WHAT TO WORK ON:
Restating the data word for word is all that is required.

INFORMATION SHOWN:

##########

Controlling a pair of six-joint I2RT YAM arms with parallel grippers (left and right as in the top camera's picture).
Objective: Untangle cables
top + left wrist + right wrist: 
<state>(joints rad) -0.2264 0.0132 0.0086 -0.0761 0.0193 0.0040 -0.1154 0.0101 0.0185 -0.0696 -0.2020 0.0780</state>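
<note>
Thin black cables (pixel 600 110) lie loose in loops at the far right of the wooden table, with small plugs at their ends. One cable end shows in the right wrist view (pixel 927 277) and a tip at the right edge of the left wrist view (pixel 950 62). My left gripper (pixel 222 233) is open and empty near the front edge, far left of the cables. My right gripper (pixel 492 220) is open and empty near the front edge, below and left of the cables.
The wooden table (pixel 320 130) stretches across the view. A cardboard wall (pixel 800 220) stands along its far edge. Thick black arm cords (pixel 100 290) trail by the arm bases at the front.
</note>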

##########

EXPECTED ANSWER:
Controlling a pair of six-joint I2RT YAM arms with parallel grippers (left and right as in the top camera's picture).
Objective: Untangle cables
top + left wrist + right wrist: 
<state>(joints rad) -0.2264 0.0132 0.0086 -0.0761 0.0193 0.0040 -0.1154 0.0101 0.0185 -0.0696 -0.2020 0.0780</state>
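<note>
Thin black cables (pixel 600 110) lie loose in loops at the far right of the wooden table, with small plugs at their ends. One cable end shows in the right wrist view (pixel 927 277) and a tip at the right edge of the left wrist view (pixel 950 62). My left gripper (pixel 222 233) is open and empty near the front edge, far left of the cables. My right gripper (pixel 492 220) is open and empty near the front edge, below and left of the cables.
The wooden table (pixel 320 130) stretches across the view. A cardboard wall (pixel 800 220) stands along its far edge. Thick black arm cords (pixel 100 290) trail by the arm bases at the front.
</note>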

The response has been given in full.